TASK TO COMPLETE ->
Within this material, how many lines include the word "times"? Answer with a number and nothing more.

RAW DATA ->
··········

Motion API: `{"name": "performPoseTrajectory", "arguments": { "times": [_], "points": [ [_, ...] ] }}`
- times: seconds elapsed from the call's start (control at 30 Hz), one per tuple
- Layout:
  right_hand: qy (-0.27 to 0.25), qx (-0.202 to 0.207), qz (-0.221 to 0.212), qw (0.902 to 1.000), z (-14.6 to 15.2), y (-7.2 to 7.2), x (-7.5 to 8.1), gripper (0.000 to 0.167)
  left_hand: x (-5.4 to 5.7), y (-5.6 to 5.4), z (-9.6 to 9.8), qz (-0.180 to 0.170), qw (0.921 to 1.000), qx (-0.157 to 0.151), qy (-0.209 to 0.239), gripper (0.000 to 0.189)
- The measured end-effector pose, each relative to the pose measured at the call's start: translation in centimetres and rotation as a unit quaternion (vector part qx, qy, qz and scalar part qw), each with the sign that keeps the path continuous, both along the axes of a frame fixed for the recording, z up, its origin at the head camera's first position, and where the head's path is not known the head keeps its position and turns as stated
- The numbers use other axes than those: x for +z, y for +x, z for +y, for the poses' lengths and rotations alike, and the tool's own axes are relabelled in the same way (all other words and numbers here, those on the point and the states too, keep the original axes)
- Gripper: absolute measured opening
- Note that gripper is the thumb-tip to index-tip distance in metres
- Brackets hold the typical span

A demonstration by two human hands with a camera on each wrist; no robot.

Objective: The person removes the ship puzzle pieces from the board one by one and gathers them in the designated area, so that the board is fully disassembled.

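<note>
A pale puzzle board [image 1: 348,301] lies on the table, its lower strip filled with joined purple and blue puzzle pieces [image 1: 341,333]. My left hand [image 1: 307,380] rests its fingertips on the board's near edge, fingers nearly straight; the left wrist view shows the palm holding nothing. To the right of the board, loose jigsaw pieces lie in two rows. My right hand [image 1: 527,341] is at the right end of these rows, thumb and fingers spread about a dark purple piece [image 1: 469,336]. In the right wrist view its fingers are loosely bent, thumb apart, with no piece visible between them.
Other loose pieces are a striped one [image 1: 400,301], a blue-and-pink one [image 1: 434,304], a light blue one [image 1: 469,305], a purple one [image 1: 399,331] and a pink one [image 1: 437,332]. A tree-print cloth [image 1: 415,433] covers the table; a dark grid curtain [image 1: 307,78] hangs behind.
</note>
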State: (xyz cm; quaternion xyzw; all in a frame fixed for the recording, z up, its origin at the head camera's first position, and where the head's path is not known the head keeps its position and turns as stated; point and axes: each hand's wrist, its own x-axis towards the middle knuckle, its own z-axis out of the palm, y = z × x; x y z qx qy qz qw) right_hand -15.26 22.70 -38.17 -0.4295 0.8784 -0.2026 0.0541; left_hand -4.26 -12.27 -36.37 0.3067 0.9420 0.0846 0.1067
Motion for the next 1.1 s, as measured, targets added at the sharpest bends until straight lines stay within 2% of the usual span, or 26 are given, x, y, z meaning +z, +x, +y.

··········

SOLUTION TO THIS PROBLEM ->
2